### EXERCISE DETAILS
I'd like the data beneath this line reproduced exactly, without any of its images.
===== SOURCE DATA =====
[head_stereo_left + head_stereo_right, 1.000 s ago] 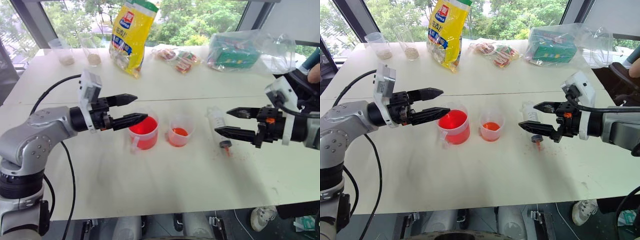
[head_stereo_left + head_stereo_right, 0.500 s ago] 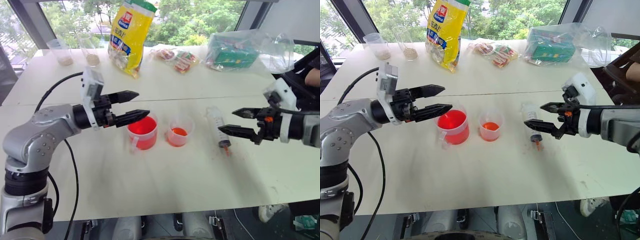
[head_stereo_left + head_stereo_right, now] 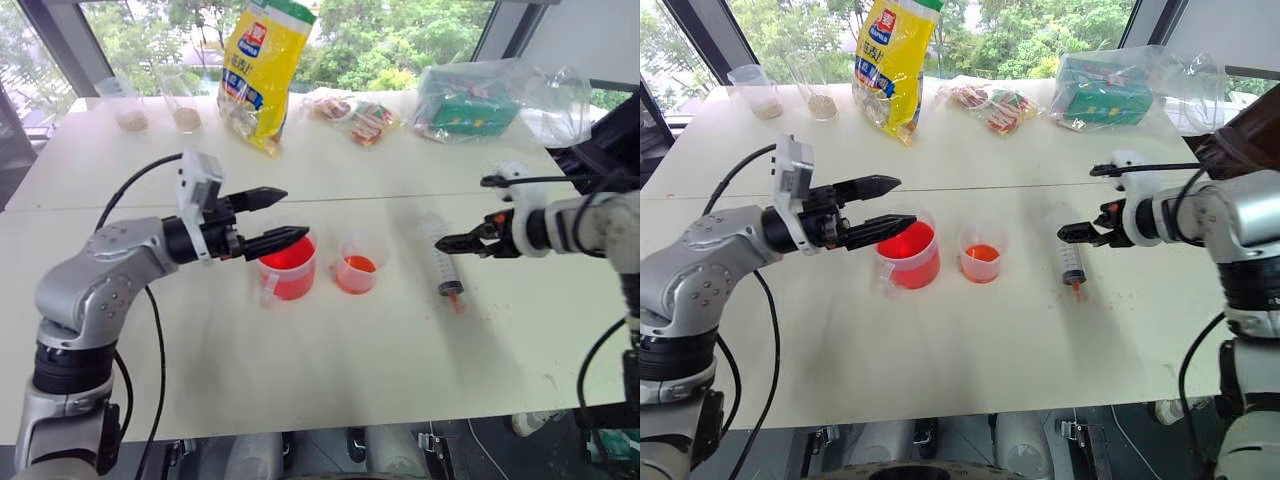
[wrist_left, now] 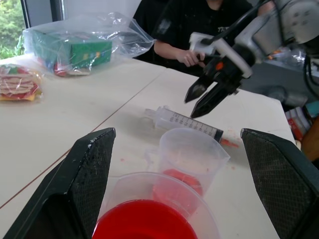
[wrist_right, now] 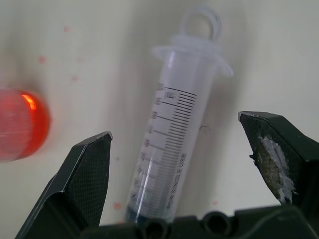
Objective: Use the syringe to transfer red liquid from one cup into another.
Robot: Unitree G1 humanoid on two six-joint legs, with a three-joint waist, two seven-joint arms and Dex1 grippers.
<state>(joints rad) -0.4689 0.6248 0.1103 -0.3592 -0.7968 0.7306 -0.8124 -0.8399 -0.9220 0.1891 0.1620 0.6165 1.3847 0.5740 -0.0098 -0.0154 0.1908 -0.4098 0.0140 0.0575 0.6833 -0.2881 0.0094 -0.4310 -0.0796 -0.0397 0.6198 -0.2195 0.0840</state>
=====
### SOLUTION FOR THIS TASK
[head_stereo_left + head_stereo_right, 1.000 s ago] 
[head_stereo_left + head_stereo_right, 0.500 s ago] 
[head_stereo_left + head_stereo_right, now] 
[wrist_left, now] 
[wrist_right, now] 
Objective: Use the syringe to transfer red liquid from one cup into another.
Robot: Unitree G1 humanoid on two six-joint legs, with a three-joint waist, two seven-joint arms and Dex1 grippers.
<state>(joints rad) -0.4689 0.6248 0.1103 -0.3592 -0.7968 0.7306 -0.8124 -0.8399 -0.9220 0.1891 0.1620 0.6165 1.3847 0.5740 -0.0098 -0.0154 0.1908 -0.4098 0.0140 0.0575 0.6833 -0.2881 0.0094 -0.4310 -0.0796 -0.0397 0.6198 -0.2195 0.0840</state>

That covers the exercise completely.